**Work required**
Your answer must be an exact transcription of the data, with every picture omitted.

**Material provided**
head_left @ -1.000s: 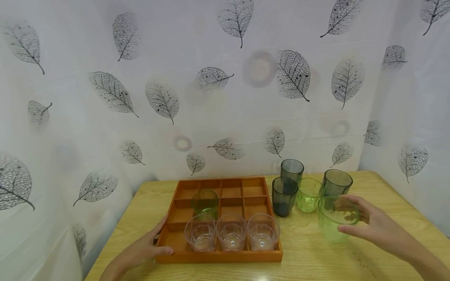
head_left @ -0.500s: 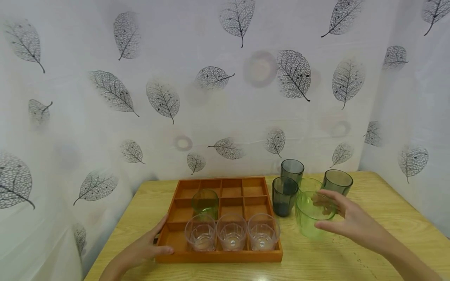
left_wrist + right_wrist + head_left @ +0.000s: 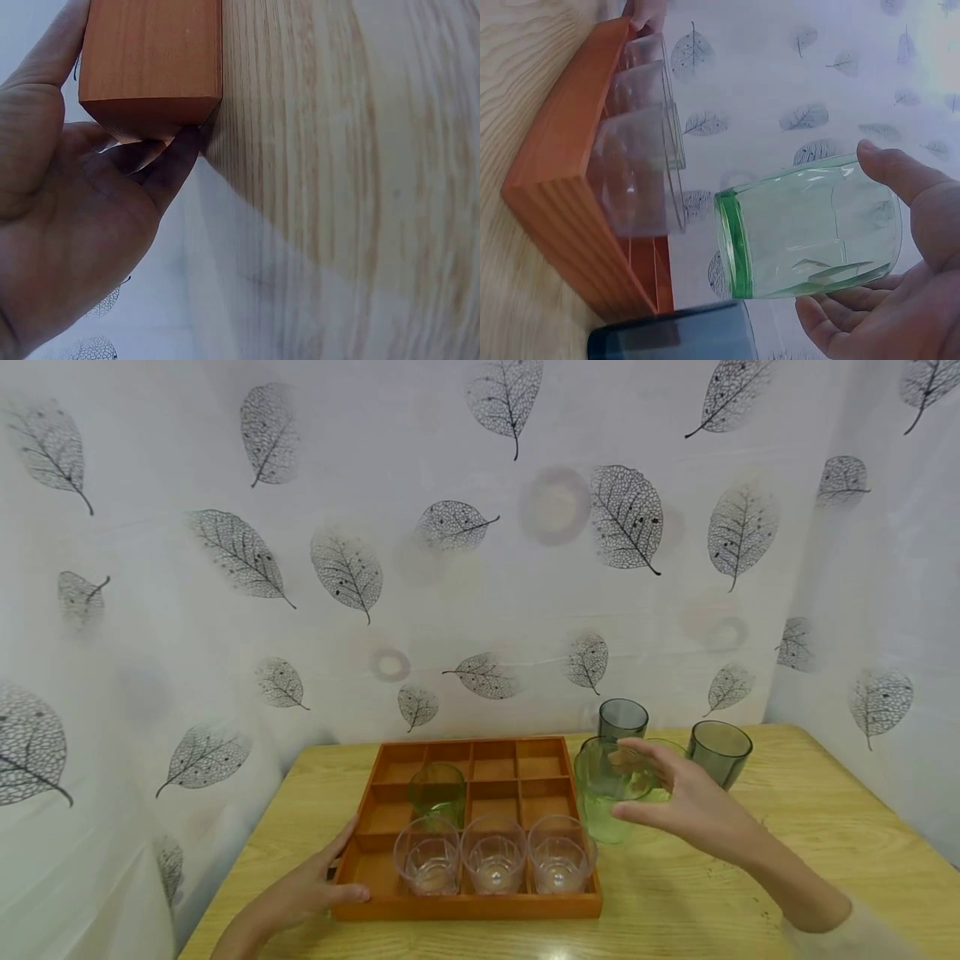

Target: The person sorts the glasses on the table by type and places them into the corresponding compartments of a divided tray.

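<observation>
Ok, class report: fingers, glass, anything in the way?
Left fingers grip tray. Right fingers hold green glass above table. Possible obstacle: dark glass beside tray.

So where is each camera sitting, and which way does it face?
Head: worn on the head, facing forward and down at the wooden tray and patterned curtain; the left hand, right hand and forearms show.
Left wrist: worn there, facing the tray's corner and table; only the left hand shows.
Right wrist: worn there, facing the held green glass, tray beyond; the right hand shows, with a bit of the left at the top.
Shared: head and right wrist both show the green glass and three clear glasses.
</observation>
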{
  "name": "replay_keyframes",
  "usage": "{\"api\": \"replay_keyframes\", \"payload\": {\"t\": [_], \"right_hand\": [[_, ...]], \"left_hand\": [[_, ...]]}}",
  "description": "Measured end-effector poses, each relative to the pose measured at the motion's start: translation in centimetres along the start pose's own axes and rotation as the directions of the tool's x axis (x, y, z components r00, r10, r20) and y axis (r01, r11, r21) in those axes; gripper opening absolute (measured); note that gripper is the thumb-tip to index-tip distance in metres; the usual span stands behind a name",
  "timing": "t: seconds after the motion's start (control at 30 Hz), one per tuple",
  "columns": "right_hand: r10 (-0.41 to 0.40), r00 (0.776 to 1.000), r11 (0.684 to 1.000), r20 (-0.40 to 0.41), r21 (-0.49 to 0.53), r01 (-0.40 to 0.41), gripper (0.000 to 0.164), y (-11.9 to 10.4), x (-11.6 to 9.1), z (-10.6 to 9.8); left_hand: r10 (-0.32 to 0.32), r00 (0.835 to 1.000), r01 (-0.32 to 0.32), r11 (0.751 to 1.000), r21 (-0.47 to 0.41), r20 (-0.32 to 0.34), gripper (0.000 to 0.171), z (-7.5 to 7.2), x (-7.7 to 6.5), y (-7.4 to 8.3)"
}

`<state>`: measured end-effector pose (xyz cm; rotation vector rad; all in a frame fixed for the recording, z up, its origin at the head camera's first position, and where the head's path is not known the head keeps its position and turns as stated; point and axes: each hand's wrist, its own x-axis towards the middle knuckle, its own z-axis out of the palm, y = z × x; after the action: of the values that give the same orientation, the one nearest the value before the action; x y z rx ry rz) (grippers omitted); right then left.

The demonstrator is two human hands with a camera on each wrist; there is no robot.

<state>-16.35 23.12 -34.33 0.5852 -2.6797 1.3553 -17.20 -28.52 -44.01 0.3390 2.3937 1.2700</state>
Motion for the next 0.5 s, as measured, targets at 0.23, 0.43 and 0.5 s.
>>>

**Exercise answer**
head_left @ -1.000s: 
head_left @ -0.500s: 
left_wrist + right_wrist + head_left @ +0.000s: 

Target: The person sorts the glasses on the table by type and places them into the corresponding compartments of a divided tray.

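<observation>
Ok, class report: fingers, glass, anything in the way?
Left fingers grip tray. Right fingers hold green glass above table. Possible obstacle: dark glass beside tray.

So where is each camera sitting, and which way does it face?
Head: worn on the head, facing forward and down at the wooden tray and patterned curtain; the left hand, right hand and forearms show.
Left wrist: worn there, facing the tray's corner and table; only the left hand shows.
Right wrist: worn there, facing the held green glass, tray beyond; the right hand shows, with a bit of the left at the top.
Shared: head and right wrist both show the green glass and three clear glasses.
</observation>
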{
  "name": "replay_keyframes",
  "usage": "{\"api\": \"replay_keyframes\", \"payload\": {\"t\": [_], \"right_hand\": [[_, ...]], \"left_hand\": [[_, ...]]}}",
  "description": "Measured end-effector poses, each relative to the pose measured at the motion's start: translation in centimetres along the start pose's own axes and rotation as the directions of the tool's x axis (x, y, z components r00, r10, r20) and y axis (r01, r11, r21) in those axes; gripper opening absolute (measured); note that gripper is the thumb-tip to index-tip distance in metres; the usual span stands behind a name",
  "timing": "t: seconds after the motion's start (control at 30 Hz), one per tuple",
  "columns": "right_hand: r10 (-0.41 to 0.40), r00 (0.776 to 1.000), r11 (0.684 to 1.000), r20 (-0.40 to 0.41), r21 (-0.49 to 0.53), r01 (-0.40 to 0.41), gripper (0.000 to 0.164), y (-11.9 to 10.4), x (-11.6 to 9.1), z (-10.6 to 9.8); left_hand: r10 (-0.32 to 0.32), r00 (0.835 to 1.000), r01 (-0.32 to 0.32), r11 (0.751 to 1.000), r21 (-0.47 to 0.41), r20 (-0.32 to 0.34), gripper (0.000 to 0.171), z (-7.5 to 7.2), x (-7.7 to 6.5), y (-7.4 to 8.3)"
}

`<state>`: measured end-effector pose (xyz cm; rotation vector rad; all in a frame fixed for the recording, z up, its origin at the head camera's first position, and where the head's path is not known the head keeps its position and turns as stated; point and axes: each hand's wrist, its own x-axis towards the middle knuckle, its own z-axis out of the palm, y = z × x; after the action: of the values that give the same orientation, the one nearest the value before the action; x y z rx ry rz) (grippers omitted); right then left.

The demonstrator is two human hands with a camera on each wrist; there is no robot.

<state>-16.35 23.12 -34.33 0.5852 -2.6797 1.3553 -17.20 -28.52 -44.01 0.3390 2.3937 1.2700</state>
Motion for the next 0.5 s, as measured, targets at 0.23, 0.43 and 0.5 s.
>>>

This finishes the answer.